The Free Audio and Video Event last Saturday at the Trinity Centre in Bristol was an intriguing day. There was a lot of stuff packed into the schedule and the subject matter varied quite considerably – not surprising given the scope of the event.
Frankly, some of the stuff went a bit over my head, but there was plenty there of interest and the day was a good opportunity to meet people and get ideas going. I was particularly interested by James Wallbank’s talk on the Access Space project in Sheffield, which is inspiring other people to start up similar projects across the UK. Access Space is a free media lab built using recycled hardware and Free software like Linux and run with a strong emphasis on collaboration: people can walk in and use the facilities for free but must be prepared to pitch in and help other users when they can. He talked of the success they’ve had getting young people interested and involved and it sounded like they have a lot to offer similar projects in terms of ideas and experience.
There was loads more. Tom Chance of Remix Reading gave an interesting talk which focused on the practical aspects of remixing creative commons licensed culture and pointed out the need for a large pool of material licensed under the same terms to avoid incompatibilities caused by license proliferation.

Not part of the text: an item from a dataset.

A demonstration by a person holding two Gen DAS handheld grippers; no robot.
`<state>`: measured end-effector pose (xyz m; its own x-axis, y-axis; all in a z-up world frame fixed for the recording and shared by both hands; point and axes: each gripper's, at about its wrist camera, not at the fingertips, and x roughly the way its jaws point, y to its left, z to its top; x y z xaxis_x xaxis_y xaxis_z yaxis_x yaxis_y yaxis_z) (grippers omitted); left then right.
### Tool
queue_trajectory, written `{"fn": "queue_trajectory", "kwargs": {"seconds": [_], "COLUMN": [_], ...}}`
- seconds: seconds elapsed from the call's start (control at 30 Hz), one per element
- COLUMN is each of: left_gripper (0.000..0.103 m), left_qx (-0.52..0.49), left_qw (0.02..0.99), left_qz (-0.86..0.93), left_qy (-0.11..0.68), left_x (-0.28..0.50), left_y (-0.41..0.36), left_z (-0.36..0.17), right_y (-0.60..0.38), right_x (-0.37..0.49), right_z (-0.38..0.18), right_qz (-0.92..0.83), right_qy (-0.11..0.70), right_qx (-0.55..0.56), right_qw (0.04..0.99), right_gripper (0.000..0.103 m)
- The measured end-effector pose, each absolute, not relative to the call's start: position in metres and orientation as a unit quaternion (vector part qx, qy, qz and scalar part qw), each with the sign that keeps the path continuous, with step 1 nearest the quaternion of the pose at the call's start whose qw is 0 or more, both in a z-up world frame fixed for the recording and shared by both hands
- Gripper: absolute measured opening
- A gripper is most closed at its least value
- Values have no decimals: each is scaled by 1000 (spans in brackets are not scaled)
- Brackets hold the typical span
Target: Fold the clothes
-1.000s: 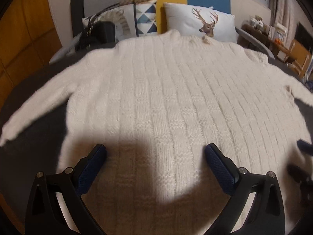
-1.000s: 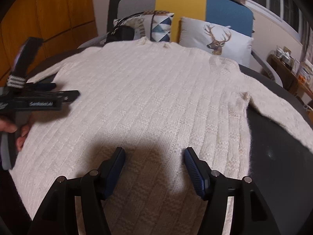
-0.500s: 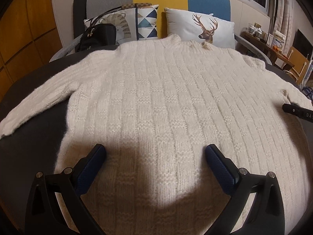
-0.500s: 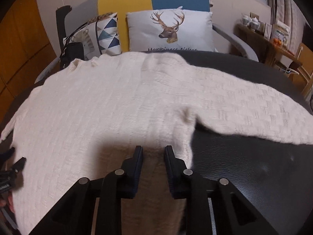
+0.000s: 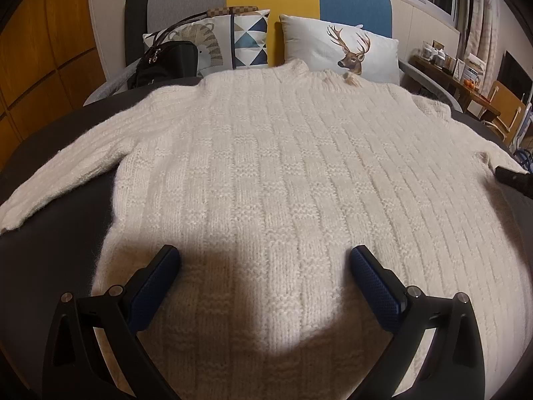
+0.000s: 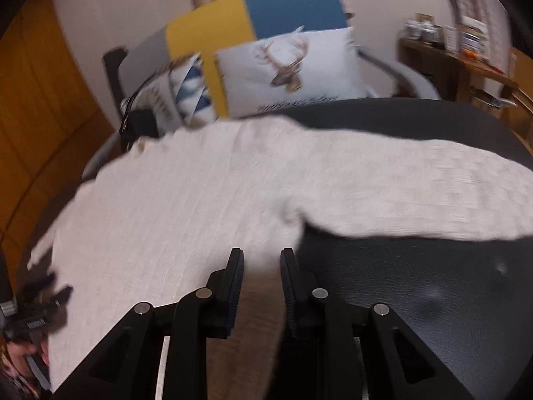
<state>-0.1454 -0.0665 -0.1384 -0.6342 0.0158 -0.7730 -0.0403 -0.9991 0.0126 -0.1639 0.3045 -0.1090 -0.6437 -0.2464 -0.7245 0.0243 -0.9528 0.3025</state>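
The white knit sweater (image 5: 266, 180) lies flat and spread on the dark desk (image 6: 416, 283), with no fold made yet. The left gripper (image 5: 265, 266) hovers wide open above its hem. The right gripper (image 6: 260, 266), jaws narrowed, seems to pinch the sweater's side edge.

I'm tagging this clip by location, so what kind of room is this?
Most likely a home living room. A sofa with grey, yellow and blue panels holds a deer-print cushion, a black handbag sits beside it, and a cream sweater lies spread on a dark table.
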Motion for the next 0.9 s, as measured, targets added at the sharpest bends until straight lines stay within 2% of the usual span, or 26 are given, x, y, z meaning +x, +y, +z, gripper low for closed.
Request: {"fn": "queue_trajectory", "kwargs": {"seconds": [0.07,0.13,0.23,0.3,0.37,0.53,0.57,0.6,0.7,0.77,0.9], "left_gripper": [103,103,103,103,103,103,103,103,102,102,103], "left_qx": [-430,-433,-418,-407,-406,-405,-403,-400,-394,-385,-416], "left_qw": [9,7,45,83,131,206,219,230,241,239,260], "left_qz": [902,900,907,909,904,882,878,873,859,863,854], "left_qy": [28,45,31,13,18,122,139,157,220,222,174], "left_x": [-146,-148,-148,-151,-161,-172,-171,-169,-157,-155,-167], "left_y": [-62,-52,-28,0,41,145,160,173,204,204,194], "left_z": [-137,-131,-113,-103,-97,-108,-111,-114,-130,-129,-132], "right_y": [311,313,314,313,316,324,325,325,328,329,331], "right_x": [-166,-171,-179,-188,-192,-209,-212,-215,-220,-221,-224], "right_z": [-113,-115,-120,-125,-128,-137,-137,-138,-141,-141,-144], "right_qz": [-892,-891,-886,-879,-879,-867,-866,-865,-863,-868,-877], "right_qy": [-147,-139,-137,-153,-166,-204,-205,-203,-202,-197,-190], "right_qx": [421,427,437,444,439,447,448,450,454,447,434], "right_qw": [67,64,76,84,83,84,87,88,94,92,82], "right_gripper": [20,11,10,13,21,23,21,16,10,8,7]}}
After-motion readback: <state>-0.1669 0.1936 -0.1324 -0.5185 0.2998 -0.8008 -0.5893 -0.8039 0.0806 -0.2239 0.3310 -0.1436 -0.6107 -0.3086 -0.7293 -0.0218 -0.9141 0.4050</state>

A chap from Plugincinema gave a talk on open source film-making and it’s interfaces with open source software and internet culture. There was a presentation by Michael Sparks from the BBC on their open source Kamaelia project for large-scale media delivery – although I missed part of this talk and so should really go and read up on it some more.

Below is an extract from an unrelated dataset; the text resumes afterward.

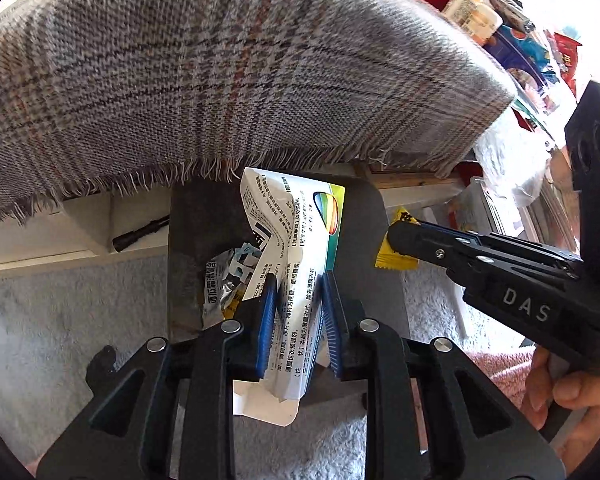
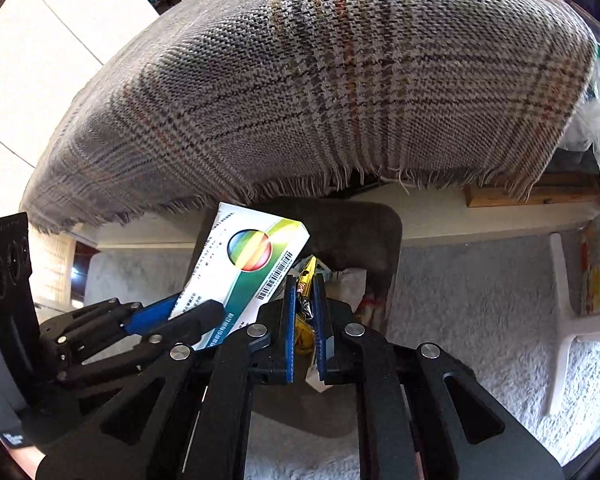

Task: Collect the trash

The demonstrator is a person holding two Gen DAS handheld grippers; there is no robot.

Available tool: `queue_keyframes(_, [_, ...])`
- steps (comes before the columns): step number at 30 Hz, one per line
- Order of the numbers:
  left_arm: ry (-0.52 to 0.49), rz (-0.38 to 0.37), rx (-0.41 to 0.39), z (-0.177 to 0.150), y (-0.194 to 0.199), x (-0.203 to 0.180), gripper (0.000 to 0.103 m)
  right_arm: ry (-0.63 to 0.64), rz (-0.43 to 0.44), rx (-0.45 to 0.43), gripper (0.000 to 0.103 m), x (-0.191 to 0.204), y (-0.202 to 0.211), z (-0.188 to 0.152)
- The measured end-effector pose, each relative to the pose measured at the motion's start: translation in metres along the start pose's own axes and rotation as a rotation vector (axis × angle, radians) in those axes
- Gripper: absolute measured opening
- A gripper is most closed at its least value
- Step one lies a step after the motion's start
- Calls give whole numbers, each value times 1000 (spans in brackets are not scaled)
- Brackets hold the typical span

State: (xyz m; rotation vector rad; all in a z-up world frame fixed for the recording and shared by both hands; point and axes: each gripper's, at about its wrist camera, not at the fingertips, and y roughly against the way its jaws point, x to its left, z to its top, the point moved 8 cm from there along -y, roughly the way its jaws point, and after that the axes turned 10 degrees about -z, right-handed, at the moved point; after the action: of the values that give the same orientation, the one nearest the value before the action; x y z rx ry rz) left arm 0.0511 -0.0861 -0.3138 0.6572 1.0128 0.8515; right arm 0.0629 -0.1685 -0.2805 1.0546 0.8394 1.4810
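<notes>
Left wrist view: left claw grips the crumpled white printed medicine carton over the dark grey bin; right claw pinches a yellow wrapper above it. Next: release both into the bin.

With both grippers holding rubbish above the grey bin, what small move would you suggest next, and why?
Probably open both grippers and let go. The left gripper holds the crumpled medicine box and the right gripper the yellow wrapper, both over the grey bin, which already holds trash. Easing slightly lower first may keep the light wrapper from drifting out.
</notes>
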Motion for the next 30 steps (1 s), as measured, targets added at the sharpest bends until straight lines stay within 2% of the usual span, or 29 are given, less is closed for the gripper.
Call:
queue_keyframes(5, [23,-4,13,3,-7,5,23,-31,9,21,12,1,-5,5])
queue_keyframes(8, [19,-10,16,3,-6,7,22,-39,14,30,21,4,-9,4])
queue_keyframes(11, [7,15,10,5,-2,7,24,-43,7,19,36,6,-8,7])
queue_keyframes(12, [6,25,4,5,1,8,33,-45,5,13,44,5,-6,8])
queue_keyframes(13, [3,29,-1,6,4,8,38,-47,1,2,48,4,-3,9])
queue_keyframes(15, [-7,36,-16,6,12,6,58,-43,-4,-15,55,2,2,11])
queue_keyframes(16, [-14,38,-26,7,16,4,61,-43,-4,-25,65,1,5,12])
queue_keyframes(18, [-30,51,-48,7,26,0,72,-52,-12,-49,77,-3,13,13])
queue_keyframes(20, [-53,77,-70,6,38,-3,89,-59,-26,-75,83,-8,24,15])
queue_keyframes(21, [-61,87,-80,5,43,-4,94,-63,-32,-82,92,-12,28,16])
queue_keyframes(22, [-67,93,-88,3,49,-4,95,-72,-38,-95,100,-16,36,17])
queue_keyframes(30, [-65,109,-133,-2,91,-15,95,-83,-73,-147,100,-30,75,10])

Later the emphasis switched from theory to practice and there were performances and demonstrations of various kinds. One chap played long ambient techno tracks composed using free software while he surfed the web with his laptop display projected onto the screen behind him. We couldn’t quite work out whether this was some kind of postmodern performace or whether he was just randomly surfing around while he waited to introduce the next track. Quite a few people drifted over to the Bristol Wireless LTSP installation on one side of the hall, which really deserves a post all of its own, so watch this space.

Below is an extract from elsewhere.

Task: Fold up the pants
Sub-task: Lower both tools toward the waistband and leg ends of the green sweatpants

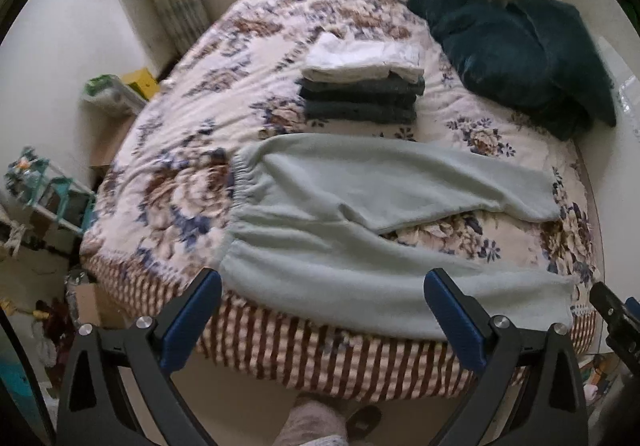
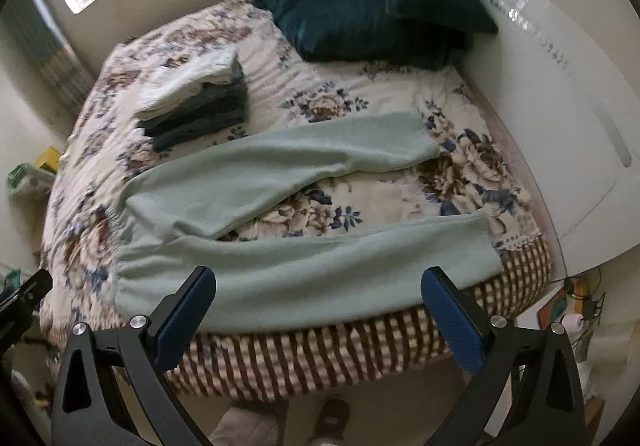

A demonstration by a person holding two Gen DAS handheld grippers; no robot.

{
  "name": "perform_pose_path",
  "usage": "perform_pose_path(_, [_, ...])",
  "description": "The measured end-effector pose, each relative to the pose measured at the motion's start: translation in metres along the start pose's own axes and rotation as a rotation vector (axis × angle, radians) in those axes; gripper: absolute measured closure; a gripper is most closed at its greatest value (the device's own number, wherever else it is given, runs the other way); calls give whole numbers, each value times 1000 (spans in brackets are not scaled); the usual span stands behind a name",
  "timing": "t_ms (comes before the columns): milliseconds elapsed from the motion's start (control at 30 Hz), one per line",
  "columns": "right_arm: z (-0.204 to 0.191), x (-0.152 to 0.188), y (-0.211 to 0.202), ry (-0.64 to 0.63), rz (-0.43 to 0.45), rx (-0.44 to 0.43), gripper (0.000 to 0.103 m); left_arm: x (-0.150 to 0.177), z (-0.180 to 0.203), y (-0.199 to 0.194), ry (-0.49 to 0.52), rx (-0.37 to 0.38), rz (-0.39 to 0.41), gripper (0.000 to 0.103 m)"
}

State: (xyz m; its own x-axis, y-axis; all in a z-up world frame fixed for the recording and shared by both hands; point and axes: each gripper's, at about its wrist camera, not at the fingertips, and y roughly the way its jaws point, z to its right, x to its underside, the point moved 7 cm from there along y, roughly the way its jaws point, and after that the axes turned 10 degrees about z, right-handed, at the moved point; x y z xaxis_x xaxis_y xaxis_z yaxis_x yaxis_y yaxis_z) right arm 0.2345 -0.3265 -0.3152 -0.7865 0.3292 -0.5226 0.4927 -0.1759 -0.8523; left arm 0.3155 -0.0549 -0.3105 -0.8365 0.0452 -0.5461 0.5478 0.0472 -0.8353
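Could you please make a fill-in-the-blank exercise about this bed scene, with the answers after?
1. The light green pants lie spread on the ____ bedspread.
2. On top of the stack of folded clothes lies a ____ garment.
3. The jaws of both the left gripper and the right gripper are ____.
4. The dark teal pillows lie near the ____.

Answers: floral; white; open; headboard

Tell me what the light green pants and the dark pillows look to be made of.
Light green pants: probably fleece or brushed sweatshirt knit; matte, slightly fuzzy surface, soft rounded folds, gathered elastic waistband. Dark pillows: teal covers, likely velvet or plush; a soft sheen shifts across the creases. Blur leaves both uncertain.
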Motion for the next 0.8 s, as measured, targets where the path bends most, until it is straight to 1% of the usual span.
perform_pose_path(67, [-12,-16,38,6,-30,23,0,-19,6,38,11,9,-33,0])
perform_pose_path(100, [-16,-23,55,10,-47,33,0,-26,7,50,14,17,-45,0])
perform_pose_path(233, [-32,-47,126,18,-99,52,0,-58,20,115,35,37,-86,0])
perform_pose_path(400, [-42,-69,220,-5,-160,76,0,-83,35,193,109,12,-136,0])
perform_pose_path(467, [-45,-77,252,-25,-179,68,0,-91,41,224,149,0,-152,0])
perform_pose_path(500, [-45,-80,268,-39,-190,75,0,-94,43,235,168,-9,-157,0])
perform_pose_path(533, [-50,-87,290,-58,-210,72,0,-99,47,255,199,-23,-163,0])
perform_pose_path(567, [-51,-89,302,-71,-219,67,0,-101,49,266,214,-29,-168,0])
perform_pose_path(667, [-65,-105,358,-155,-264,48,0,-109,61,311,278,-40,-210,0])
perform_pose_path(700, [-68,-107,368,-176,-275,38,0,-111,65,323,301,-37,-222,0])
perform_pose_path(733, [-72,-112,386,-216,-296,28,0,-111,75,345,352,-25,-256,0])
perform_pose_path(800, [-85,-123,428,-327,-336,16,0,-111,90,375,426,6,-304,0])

All in all an interesting day, although I’d expected a few more people and it seemed that most attendees were already aware of Free/Open Source software and creative culture – “geeks talking to geeks” as someone put it to me at one point. In my limited experience this is a major sticking point when it comes to advocacy – it’s easy to reach people who’re already interested, but far more difficult to get beyond them and attract people who may not have thought about this way of doing things before.